## Your goal
If "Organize" shows up in a line of the material, return that line.
** Opening Recorded information block **
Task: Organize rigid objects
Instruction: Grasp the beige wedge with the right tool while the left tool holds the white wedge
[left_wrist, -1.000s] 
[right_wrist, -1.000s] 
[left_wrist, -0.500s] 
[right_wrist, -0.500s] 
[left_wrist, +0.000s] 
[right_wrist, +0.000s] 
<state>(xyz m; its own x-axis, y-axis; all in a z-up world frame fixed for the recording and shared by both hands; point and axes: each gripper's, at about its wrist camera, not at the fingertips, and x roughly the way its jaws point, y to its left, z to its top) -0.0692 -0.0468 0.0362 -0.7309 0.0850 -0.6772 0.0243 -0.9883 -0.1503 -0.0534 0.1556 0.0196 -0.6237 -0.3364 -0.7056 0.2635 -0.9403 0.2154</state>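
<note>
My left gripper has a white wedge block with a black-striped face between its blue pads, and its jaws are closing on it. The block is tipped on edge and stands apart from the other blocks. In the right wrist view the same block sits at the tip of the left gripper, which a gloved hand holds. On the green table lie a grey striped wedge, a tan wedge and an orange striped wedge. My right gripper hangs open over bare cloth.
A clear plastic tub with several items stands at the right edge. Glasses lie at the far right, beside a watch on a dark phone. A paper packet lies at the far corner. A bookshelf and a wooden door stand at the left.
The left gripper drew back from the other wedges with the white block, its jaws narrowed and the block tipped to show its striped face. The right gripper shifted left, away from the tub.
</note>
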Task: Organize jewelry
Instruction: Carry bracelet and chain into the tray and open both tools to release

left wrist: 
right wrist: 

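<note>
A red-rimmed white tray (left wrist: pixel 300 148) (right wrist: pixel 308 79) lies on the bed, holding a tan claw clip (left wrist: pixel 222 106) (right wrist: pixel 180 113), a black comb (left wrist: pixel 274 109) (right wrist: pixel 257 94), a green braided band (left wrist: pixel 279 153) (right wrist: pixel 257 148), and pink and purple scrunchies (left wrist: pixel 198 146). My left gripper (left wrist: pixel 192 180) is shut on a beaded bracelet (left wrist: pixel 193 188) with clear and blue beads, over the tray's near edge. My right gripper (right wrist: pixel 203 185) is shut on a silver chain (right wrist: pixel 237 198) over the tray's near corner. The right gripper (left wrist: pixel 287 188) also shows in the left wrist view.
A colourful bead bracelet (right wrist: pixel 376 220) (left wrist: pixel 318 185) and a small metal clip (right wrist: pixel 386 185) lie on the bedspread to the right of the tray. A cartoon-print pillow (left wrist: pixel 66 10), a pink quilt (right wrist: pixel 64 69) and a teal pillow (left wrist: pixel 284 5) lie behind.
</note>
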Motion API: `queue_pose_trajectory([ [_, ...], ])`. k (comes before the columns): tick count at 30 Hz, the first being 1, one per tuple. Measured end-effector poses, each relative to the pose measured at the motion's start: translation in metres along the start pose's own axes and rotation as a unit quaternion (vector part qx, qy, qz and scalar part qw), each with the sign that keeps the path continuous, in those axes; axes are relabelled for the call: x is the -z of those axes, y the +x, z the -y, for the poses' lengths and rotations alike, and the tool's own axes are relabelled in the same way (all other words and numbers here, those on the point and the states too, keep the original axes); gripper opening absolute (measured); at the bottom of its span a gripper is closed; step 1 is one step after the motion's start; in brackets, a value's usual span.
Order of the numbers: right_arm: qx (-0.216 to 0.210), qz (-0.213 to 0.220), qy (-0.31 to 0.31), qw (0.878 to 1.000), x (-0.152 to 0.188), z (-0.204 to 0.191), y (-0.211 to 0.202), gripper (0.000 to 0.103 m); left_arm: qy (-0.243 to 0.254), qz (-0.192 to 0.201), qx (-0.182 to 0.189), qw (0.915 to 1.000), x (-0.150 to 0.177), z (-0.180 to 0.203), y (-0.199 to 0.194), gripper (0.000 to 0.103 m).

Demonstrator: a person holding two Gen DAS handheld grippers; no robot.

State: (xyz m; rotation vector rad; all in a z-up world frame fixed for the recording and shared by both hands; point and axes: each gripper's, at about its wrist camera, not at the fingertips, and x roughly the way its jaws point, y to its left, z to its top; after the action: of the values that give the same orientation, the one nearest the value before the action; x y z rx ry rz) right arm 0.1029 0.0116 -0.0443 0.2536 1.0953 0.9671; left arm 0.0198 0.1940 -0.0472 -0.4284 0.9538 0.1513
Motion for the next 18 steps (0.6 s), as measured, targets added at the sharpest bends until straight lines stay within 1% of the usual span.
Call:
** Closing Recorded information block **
## Solved problem
Task: Organize rigid objects
Task: Organize jewelry

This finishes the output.